The big Oriental paused, and looked down at me.

"I knew then, Excellency, that the Master was lost! The creative energies of the Spirit suffer no division of worship; those of the body must be wholly denied. I had warned the Master. And in travail, Excellency, I turned over with my face to the floor.

"But there is always hope, hope over the certainties of experience, over the certainties of knowledge. Perhaps the Master, even now, sustained in the spirit, would put away the devocation.... No, Excellency, I was not misled. I knew the Master was beyond hope! But the will to hope moved me, and I turned back to the crevice at the doorsill."

He paused.

"There was now a delicate odor, everywhere, faintly, like the blossom of the little bitter apple here in your country. The red embers in the fireplace gave out a steady light; and in the glow of it, on the marble hearth, stood the one who had descended from the elevation of the andiron."

Again the man hesitated, as for an accurate method of expression.

"In the flesh, Excellency, there was color that would not appear in the image. The hair was yellow, and the eyes were blue; and against the black marble of the fireplace the body was conspicuously white. But in every other aspect of her, Excellency, the woman was on the hearth in the flesh as she is in the clutch of the savage male figure in the image.

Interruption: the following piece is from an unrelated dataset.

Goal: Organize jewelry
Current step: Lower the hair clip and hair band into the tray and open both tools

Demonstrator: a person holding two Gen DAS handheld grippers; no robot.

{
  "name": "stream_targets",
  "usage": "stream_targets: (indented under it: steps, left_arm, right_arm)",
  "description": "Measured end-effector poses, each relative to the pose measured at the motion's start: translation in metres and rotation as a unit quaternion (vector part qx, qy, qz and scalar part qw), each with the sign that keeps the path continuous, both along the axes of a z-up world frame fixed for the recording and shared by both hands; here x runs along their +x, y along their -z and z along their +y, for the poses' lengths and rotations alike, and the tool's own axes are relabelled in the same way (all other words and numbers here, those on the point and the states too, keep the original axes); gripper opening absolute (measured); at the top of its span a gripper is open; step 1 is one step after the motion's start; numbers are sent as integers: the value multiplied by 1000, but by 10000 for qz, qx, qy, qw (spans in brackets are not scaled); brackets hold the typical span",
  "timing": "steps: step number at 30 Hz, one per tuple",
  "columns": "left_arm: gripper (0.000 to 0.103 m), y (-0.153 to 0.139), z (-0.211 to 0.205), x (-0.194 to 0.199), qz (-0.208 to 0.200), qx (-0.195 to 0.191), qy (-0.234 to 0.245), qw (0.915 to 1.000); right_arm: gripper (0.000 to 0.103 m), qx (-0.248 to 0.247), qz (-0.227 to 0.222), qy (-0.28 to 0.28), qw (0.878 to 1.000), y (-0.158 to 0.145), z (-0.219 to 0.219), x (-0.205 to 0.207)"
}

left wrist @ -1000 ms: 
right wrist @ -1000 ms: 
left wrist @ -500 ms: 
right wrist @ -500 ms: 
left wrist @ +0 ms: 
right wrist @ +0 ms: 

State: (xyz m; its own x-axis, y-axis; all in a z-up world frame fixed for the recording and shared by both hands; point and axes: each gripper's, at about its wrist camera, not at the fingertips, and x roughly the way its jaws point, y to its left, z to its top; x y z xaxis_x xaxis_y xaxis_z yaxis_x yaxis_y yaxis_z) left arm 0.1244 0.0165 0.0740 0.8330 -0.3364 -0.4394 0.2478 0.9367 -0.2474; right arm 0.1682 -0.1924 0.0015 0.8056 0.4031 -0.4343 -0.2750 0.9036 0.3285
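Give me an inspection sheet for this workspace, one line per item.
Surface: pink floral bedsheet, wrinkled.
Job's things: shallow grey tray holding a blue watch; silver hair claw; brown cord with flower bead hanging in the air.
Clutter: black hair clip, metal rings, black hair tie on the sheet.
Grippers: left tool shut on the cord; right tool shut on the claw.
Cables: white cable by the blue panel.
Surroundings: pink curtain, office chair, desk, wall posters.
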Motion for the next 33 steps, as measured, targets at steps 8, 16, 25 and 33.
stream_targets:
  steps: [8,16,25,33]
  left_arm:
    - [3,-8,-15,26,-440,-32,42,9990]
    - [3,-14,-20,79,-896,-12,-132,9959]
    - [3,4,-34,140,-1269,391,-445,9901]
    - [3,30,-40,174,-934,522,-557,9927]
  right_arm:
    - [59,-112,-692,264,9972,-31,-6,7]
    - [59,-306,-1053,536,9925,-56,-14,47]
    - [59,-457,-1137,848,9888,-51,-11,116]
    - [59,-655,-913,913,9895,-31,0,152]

"There is no dress or ornament, as you will recall, Excellency. Not even an ear-jewel or an anklet, as though the graver of the image felt that the inherent beauty of his figure could take nothing from these ostentations. The woman's heavy yellow hair was wound around her head, as in the image. She shivered a little, faintly, like a naked child in an unaccustomed draught of air, although she stood on the warm marble hearth and within the red glow of the fire.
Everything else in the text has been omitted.